The LMML requires reporting entities -- including banks and
other financial institutions - to maintain records on
clients and their transactions for five years. Those
institutions may also be subject to internally-established
recordkeeping requirements. The degree to which such
information can be provided expediently to law enforcement
is impacted by bank secrecy provisions that limit
dissemination, absent a court order based on evidence of a
committed crime. FIA is exempted from this requirement,
however, which facilitates FIU-to-FIU information sharing.
The LMML provides that disclosure of information by
reporting entities "shall not give rise to liability for
breach of other laws."

Financial institutions and others entities (e.g., notaries,
privatization bodies, political parties, tax and customs
authorities, certain merchants) are among the listed
reporting entities in the LMML. They are obligated to
report upon the occurrence of any "suspicious transaction of
money laundering" and certain currency transactions (see
response to item 28). Compliance by banks has been
exemplary. Compliance by non-bank financial institutions
continues to improve. From January to November 2005, the
FIA received 662 STRs and 130,631 currency transaction
reports (CTRs). The STRs had a total combined value of
approximately USD 280 million. On the basis of the
forwarded reports, 646 cases were opened. During the same
period, the FIA referred 74 cases to the Supreme
Prosecutor's Office of Cassation and 265 cases to the
Ministry of Interior. FIA also forwarded 33 reports to
supervisory authorities for administrative action.
Bulgaria has strict and broad bank secrecy laws. While the
FIA is exempt from these provisions, they otherwise apply to
all government institutions and are sometimes cited as an
impediment to the performance of legitimate law enforcement
functions. For example, a court order upon the request of a
prosecutor, and based on evidence of a committed crime, is
required to lift bank secrecy. It is not uncommon, however,
to have a situation where the very information sought by law
enforcement and deemed secret is required as a basis for
issuance of an order to lift secrecy. Moreover, courts have
inconsistently applied standards for issuing the court
order. There is a strong lobby that has prevented amendment
of bank secrecy provisions by Parliament.

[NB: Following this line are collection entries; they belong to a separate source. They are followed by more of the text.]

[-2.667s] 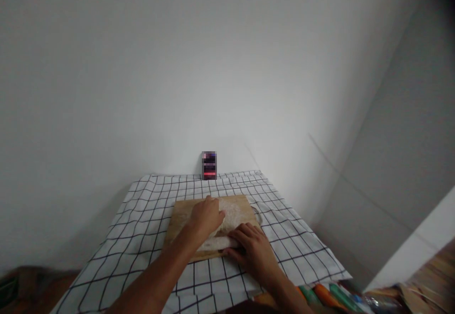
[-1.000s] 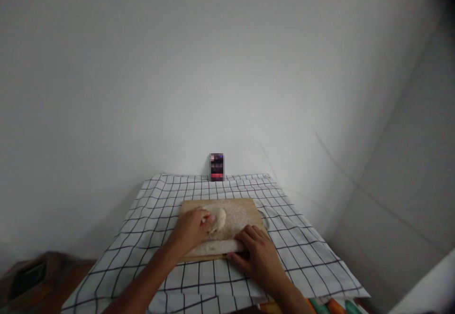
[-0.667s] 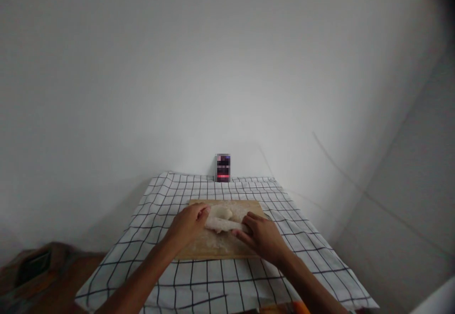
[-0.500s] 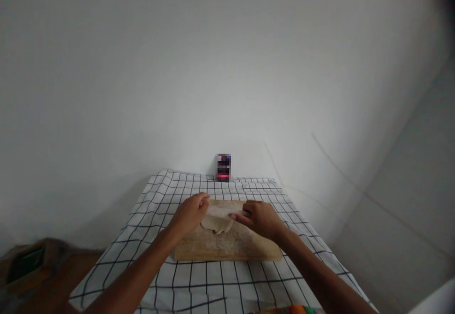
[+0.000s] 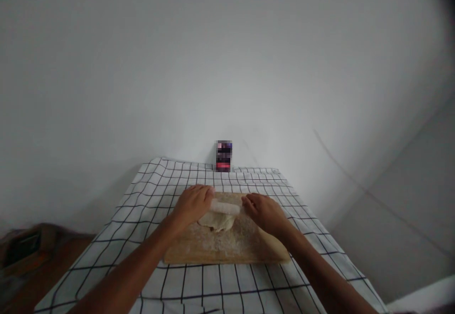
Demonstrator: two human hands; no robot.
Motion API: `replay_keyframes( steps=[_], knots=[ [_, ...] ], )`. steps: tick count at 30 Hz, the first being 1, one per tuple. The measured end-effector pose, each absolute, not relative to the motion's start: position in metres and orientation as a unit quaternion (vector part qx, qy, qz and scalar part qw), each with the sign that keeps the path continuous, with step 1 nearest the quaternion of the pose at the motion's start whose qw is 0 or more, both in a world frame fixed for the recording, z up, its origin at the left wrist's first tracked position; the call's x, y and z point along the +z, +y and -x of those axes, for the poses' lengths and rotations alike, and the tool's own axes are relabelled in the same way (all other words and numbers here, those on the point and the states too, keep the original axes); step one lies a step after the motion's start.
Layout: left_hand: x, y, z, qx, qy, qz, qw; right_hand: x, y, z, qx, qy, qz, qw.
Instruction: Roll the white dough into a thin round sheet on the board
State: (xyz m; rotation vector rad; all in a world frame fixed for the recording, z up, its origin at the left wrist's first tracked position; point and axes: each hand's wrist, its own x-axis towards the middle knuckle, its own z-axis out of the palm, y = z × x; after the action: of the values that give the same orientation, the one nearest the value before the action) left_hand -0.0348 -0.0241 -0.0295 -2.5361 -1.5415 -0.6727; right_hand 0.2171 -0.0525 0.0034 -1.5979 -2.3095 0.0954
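Note:
A pale rolling pin (image 5: 225, 207) lies crosswise over a flat piece of dough (image 5: 217, 222). My left hand (image 5: 196, 202) is closed round the pin's left end, and my right hand (image 5: 263, 209) is closed at its right end. Both ends of the pin are hidden by my fingers. Under the dough is a wooden board (image 5: 227, 252), dusted with flour. The dough's near edge is uneven and sticks out on my side of the pin.
A white cloth with black grid lines (image 5: 199, 285) covers the table. At its far edge a small dark upright object (image 5: 223, 156), pixelated, leans near the white wall (image 5: 227, 67). A brown box (image 5: 24, 250) sits low at the left.
Both hands have closed over the rolling pin, whose middle now shows plainly between them across the dough. The camera view has shifted slightly, and the colourful item at the bottom edge has left view.

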Motion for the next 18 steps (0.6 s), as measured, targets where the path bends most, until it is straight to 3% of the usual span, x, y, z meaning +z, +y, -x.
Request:
replay_keyframes(
  steps=[13,18],
  knots=[
    [-0.039,-0.018,0.032,-0.215,-0.555,0.803,-0.027,0.006,-0.061,-0.206,-0.007,-0.79,0.599,0.13],
    [-0.04,-0.022,0.034,-0.219,-0.556,0.802,0.013,0.0,-0.063,-0.207,0.007,-0.781,0.611,0.13]
  ],
)
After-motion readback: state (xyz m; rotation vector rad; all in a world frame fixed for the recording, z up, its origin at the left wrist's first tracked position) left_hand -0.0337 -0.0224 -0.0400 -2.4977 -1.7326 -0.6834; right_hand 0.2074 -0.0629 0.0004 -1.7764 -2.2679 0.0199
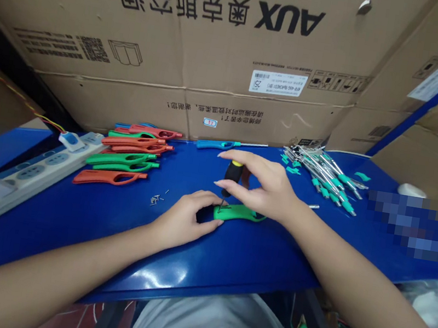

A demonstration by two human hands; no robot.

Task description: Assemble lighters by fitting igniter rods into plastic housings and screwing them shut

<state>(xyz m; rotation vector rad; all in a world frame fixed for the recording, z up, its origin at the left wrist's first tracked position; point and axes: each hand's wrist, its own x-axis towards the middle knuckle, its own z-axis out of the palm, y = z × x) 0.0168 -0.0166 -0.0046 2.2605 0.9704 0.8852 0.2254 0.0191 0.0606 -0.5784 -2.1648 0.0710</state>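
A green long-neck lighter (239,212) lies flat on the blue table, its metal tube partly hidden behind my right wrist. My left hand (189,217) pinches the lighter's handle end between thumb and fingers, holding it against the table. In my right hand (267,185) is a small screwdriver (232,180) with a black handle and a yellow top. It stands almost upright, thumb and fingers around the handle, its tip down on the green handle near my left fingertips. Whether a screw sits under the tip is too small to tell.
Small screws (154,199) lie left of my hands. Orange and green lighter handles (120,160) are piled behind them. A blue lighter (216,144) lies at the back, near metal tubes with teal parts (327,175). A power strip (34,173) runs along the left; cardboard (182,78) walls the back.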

Customs rules require the declaration of all Bulgarian and
foreign currency in cash in excess of 5000 BGL
(approximately USD 3125). Due to inefficiency and
corruption, enforcement of this requirement is questionable.
Customs officials have acknowledged that cross-border
currency transfers of significant amounts are common. To
comply with recent Financial Action Task Force
recommendations regarding cross-border currency transfer,
Bulgaria will need to improve bilateral information sharing
with neighboring countries. Although there have been
information-exchanges of customs data with Greece, Serbia
and Romania, those exchanges have not been regularized.

There also is a significant counterfeiting problem in
Bulgaria of currency (USD, EUR, BGL), negotiable
instruments, and identity documents. The U.S. Secret
Service maintains a full-time presence in Bulgaria, and
through joint efforts with Bulgarian officials, has
contributed to a continued decrease in this activity in

2005.

Penal Code Article 253b was enacted in 2004 to establish
criminal liability for officials who violate, or through non-
action fail to comply with, LMML requirements.

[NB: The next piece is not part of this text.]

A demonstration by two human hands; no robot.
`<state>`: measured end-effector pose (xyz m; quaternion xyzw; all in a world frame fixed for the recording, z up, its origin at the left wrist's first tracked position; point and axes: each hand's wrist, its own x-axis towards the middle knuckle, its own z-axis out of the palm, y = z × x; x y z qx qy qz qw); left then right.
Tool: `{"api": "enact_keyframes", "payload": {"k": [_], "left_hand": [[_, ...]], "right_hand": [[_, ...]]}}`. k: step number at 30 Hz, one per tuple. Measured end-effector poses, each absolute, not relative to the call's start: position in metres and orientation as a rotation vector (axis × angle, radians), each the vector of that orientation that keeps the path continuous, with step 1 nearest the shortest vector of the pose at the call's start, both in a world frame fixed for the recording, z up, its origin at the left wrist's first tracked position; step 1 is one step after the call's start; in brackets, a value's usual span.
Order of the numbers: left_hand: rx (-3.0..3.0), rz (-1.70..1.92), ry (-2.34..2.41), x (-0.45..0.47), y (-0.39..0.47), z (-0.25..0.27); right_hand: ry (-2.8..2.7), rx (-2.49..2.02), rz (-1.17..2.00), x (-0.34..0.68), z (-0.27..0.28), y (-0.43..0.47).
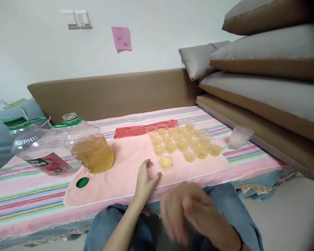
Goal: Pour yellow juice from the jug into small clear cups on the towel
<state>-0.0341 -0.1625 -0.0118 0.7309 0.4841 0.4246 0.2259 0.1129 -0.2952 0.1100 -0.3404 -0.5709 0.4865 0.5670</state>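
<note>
My left hand [146, 179] rests at the near side of the pink mat [128, 174], thumb and fingers apart and holding nothing. Just to its right stands a small clear plastic cup [165, 163] with something pale yellow in it; I cannot make out whether the fingertips touch it. My right hand [189, 212] hangs over my lap, blurred by motion, so its grip cannot be read. Beyond the single cup, several cups of yellow liquid [182, 145] stand in close rows on the mat.
Left stand a large open bottle of yellow liquid [94, 151] and a clear bottle with a pink label [48, 164]. A green cap [82, 182] lies on the mat. A stack of clear cups [240, 137] lies right, by piled cushions [267, 83]. A red plastic bag [138, 130] lies behind.
</note>
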Motion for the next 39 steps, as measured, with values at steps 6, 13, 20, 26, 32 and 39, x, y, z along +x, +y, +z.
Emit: {"api": "enact_keyframes", "payload": {"k": [6, 13, 20, 26, 32, 39], "left_hand": [[1.834, 1.114, 1.238, -0.01, -0.159, -0.006], [1.763, 1.161, 1.246, 0.01, -0.156, -0.005], [1.722, 1.174, 1.258, 0.018, -0.155, 0.001], [1.727, 1.236, 1.222, 0.035, -0.151, -0.001], [1.64, 1.268, 1.141, 0.052, -0.146, -0.001], [1.588, 1.233, 1.135, 0.061, -0.144, -0.007]], "right_hand": [[-1.066, -1.015, 0.866, 0.164, 0.054, -0.228], [-0.949, -1.282, 1.122, 0.16, 0.019, -0.207], [-0.83, -1.216, 1.3, 0.15, 0.014, -0.211], [-0.74, -1.192, 1.294, 0.154, 0.018, -0.218], [-0.703, -1.183, 1.297, 0.157, 0.019, -0.219], [-0.691, -1.231, 1.308, 0.159, 0.016, -0.22]]}}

Until 2004, there had been few investigations and
indictments for money laundering and no convictions under
the money laundering provisions of Penal Code Article 253.
That negative trend appears to be changing, however. In
2005, the prosecution service has reported indictments of
organized crime figures for money laundering. These figures
are expected to increase in 2006 following a recent
directive by the Prosecutor General instructing Bulgarian
prosecutors to use multiple count indictments, including
indictments that charge money laundering in addition to
predicate offenses. This directive purports to change the
current practice of charging only the predicate offenses.
To date there have been no convictions for money laundering.

TERRORIST FINANCING

Bulgaria enacted the Law on Measures Against Terrorist
Financing ("LMATF") on February 5, 2003, and also amended
its Penal Code at Article 108a to criminalize terrorism and
terrorist financing. Terrorist acts and financing qualify
as predicate crimes under Bulgaria's "all crimes" approach
in Penal Code Article 253, which criminalizes money
laundering.

The LMATF and Penal Code provide for identification,
freezing and seizing terrorist finance-related assets. The
precise mechanisms for doing so have not been tested.

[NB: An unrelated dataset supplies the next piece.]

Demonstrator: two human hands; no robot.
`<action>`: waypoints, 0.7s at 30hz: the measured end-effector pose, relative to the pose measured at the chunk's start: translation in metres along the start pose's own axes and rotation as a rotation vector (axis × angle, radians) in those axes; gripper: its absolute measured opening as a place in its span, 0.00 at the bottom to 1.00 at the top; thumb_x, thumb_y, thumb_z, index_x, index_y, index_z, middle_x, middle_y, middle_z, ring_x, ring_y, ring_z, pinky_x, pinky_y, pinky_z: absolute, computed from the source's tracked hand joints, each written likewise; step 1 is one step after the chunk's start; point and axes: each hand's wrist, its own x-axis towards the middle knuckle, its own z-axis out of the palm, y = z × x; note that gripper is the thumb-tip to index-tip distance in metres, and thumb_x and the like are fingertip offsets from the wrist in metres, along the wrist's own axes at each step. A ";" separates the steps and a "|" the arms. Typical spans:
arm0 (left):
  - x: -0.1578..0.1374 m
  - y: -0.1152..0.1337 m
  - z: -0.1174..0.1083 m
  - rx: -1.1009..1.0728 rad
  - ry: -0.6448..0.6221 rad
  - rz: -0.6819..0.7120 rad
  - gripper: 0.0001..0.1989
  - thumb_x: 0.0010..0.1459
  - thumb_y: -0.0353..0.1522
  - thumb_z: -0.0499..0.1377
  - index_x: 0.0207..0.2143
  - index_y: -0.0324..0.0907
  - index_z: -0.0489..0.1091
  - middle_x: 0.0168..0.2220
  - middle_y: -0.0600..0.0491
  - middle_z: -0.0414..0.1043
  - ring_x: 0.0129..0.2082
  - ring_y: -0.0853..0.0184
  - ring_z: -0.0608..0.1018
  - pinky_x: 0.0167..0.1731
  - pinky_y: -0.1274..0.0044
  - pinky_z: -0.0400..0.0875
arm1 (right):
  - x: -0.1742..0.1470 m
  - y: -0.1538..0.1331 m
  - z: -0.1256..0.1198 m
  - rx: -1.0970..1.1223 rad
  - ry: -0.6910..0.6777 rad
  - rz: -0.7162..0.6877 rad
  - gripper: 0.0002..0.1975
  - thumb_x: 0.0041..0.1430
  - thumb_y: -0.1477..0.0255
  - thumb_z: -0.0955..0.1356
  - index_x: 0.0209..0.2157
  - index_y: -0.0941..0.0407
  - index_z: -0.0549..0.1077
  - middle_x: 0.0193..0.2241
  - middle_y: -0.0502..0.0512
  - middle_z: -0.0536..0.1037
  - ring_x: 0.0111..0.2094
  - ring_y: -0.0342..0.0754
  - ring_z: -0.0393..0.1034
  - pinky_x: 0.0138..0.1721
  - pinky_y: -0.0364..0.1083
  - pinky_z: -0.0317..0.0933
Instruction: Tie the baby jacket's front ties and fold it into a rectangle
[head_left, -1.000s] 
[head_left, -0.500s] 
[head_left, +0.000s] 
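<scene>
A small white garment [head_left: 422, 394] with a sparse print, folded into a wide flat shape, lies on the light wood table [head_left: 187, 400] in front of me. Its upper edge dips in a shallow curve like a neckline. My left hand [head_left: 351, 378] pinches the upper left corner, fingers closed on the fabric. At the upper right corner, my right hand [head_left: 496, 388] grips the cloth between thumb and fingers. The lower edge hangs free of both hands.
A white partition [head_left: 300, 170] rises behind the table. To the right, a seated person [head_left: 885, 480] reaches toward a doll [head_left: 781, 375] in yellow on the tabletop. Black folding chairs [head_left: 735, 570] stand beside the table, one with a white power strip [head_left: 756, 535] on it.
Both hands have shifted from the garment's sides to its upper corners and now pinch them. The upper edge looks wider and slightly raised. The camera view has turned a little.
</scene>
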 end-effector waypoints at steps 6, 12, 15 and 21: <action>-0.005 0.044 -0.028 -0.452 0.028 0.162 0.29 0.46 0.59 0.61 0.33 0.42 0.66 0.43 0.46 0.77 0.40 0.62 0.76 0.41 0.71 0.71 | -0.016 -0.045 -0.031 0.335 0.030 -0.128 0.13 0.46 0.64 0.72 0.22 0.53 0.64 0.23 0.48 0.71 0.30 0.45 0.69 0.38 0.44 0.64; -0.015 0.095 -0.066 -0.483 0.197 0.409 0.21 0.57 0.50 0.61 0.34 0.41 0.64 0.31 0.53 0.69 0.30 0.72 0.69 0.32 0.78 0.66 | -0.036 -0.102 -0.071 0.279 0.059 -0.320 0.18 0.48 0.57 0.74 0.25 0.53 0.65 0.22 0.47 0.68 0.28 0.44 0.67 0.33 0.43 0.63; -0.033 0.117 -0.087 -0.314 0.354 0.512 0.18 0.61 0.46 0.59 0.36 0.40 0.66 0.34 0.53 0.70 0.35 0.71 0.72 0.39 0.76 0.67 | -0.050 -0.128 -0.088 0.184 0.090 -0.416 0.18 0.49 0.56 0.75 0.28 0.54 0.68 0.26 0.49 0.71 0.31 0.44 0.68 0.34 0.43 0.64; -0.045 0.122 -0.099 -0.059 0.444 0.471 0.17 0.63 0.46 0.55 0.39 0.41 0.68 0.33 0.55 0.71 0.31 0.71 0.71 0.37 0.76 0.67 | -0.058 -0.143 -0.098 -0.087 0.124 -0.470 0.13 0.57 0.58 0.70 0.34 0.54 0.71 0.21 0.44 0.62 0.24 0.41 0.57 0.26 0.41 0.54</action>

The various lists generated by the UN, EU, and U.S. of
individuals and entities associated with terrorism have been
circulated by the FIA in cooperation with the Bulgarian
National Bank to the commercial banking sector and
elsewhere. To date, no suspected terrorist assets have been
identified, frozen or seized by Bulgarian authorities.

Bulgarian officials have not acknowledged existence or use
of alternative remittance systems, such as hawala. As a
general matter, however, regulatory controls over non-bank
financial institutions remain lacking, with some of those
institutions (e.g., pawnshops) engaging in banking
activities (e.g., loan making with real estate as
collateral) absent any regulatory oversight. Similarly,
exchange bureaus, though ubiquitous, are subject to minimal
regulatory oversight. The Bulgarian government - with
assistance and support from U.S. and European technical
assistance providers -- committed itself in 2005 to
addressing these deficiencies as part of its ongoing effort
to strengthen its anti- money laundering and counter
terrorist financing measures, however results have been
mixed. In early 2005 FIA began using Dunn and Bradstreet
databases in its analysis. FIA completed the development of
its electronic reporting system, managing both STRs and
CTRs, and successfully linked its database to its Analyst's
Notebook software platform.

In late 2002, the Bulgarian press reported on efforts by the
Ministry of Finance ("MOF") to oversee and control the
transfer of funds to Muslim charities in Bulgaria. In
subsequent years, the issue did not receive sustained
attention, and in practice little governmental oversight was
exercised over the activities of Islamic charities.
Anecdotal evidence indicates that charitable and non-profit
legal status is frequently abused. In 2005 a joint task
force between the FIA and the National Security Service was
established to identify possible terrorist financing
activities and terrorist supporters. Bulgaria ratified the
1999 UN International Convention for the Suppression of the
Financing of Terrorism on January 31, 2002.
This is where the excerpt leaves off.